A report released in Los Angeles motorists complained that the Red Light Cameras were installed for revenue over safety. The Los Angeles City Council voted in July 2011 to remove the Red Light Cameras that were installed in 2004. Nassau County has 50 intersections equipped with Red Light Cameras and city officials projected an estimated $38.2 million in revenue.

Since Rochester’s first Red Light Cameras went live in October 2010, the city has issued more than 100,000 tickets. Violators receive a $50 fine that increases to $75 if not paid within 30 days. The city has garnered over $300,000 in monthly revenue and expected to clear $1.5 million by the end of last year.

In its first year revenue collected tripled initial estimates but over $2.8 million in tickets remain unpaid. However, last September the city began turning over delinquent tickets to a collections agency. Officials say that four hundred collection letters are sent out daily. Unlike parking tickets, the city does not utilize boots for delinquent tickets and are not reported to the Department of Motor Vehicles but violators can be assured that if remained unpaid the amount will eventually show up on their credit report.

Rochester Police Chief James Sheppard believes that the cameras are a good idea and are doing the job that the city intended for them to do.

“Ultimately, it has always been about safety,” Chief Sheppard said.” Monroe County controls the lights so we can’t control the timing of the yellow lights. From day one this has been a safety issue.”

“The fact is, even an experienced, seasoned driver will sometimes find himself or herself driving on autopilot and not concentrating on the road,” Sheppard said. “We’re hoping our program will bring more awareness on the road and help save lives. The fact that people know cameras are there should cause them to change their driving habits.”

Sheppard himself has been guilty of at least one red light violation. Last July he was issued a ticket from the program but says he can’t recall where he was headed or why.

Rochester resident Michael Brooks says he thinks it’s really about revenues. “Let’s face it, the city is broke so any extra money they can collect is gonna help to boost their bottom-line,” he noted. “It’s just another way to tax us on the back end.”

Across the country thousands of studies have been conducted regarding red light camera programs. Some data shows decrease in traffic accidents after cameras have been installed while others show an increase in accidents or is inconclusive.
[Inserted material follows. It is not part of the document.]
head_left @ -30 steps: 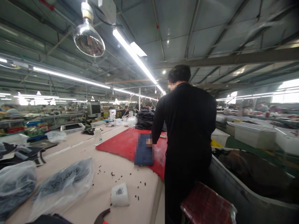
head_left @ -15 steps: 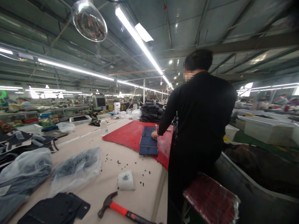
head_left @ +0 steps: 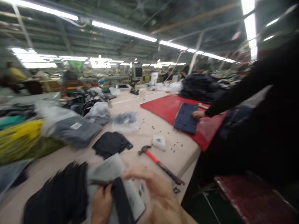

A 2005 Department of Transportation study looked at 1000 intersections across the country equipped with red light cameras. The report concluded that while there was a decrease in right-angle crashes there was an increase in rear-end crashes.

According to the National Motorist Association most of the research done is biased. A note on their website reads “The preponderance of independent research (in other words, research that was not funded by ticket camera vendors or units of government interested in justifying camera-based traffic enforcement) has illustrated that ticket cameras typically increase, not decrease, the number of accidents at controlled intersections.”

So far the data from Rochester’s program has been inconclusive. In a June 2012 report, the city tracked accident reports at seven intersections that had cameras for a full year, comparing the reports to the previous year. All showed a drop or no change in total crashes, but when it came specifically to injury accidents, three showed a decrease and three showed an increase.

City Councilmember Adam McFadden, chair of the Council’s Public Safety, Youth and Recreation Committee says the program was put in place under the recommendation of former Mayor Robert Duffy.

“I think Rochester residents are clearly opposed to the cameras,” McFadden said. “The program clearly generates significant dollars for the city but it was presented to us as a necessary means of ensuring safety and decreasing traffic accidents.”

City Council will have to vote to renew the program when it expires in 2015. Some say that regardless of the data, the council will then be faced with the question of how to replace the significant dollars the cameras generate for the city.